THE DATA Block Start

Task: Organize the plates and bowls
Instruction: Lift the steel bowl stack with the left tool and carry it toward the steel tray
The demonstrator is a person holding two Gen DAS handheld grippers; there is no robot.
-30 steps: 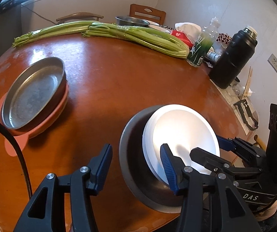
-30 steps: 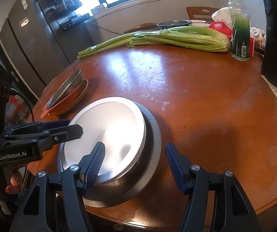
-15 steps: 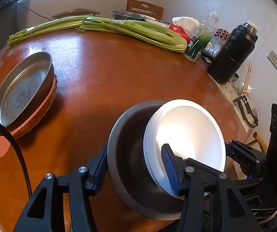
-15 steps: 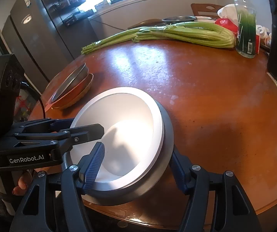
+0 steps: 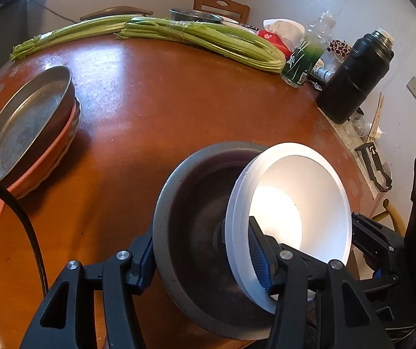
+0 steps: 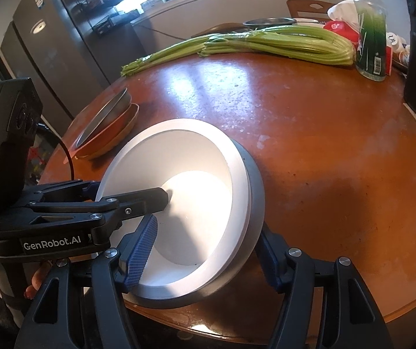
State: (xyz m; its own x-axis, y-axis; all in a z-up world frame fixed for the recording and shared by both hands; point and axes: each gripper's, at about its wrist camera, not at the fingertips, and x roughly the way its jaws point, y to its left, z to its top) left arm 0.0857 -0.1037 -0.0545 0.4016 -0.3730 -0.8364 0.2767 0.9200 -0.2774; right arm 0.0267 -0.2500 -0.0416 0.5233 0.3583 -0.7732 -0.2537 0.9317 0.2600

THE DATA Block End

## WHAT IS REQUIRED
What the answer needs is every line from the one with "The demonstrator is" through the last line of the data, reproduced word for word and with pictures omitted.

## ANSWER TO THIS PROBLEM
The demonstrator is a person holding two Gen DAS handheld grippers; there is no robot.
-30 steps: 
-30 steps: 
-15 steps: 
-15 steps: 
+0 steps: 
+0 steps: 
State: (xyz m; its own x-axis, y-axis; all in a z-up world frame fixed for the recording and shared by both hands; point and axes: each gripper's, at about its wrist camera, not at the fingertips, and x roughly the way its jaws point, y to its left, z to its top) left arm 0.0857 -0.1037 -0.0545 0.4016 -0.3730 -0.8364 0.2767 0.9200 -0.2774; right arm 0.0267 -0.2500 -0.0416 0.5233 0.3583 -0.7732 -0.2537 0.9317 0.2600

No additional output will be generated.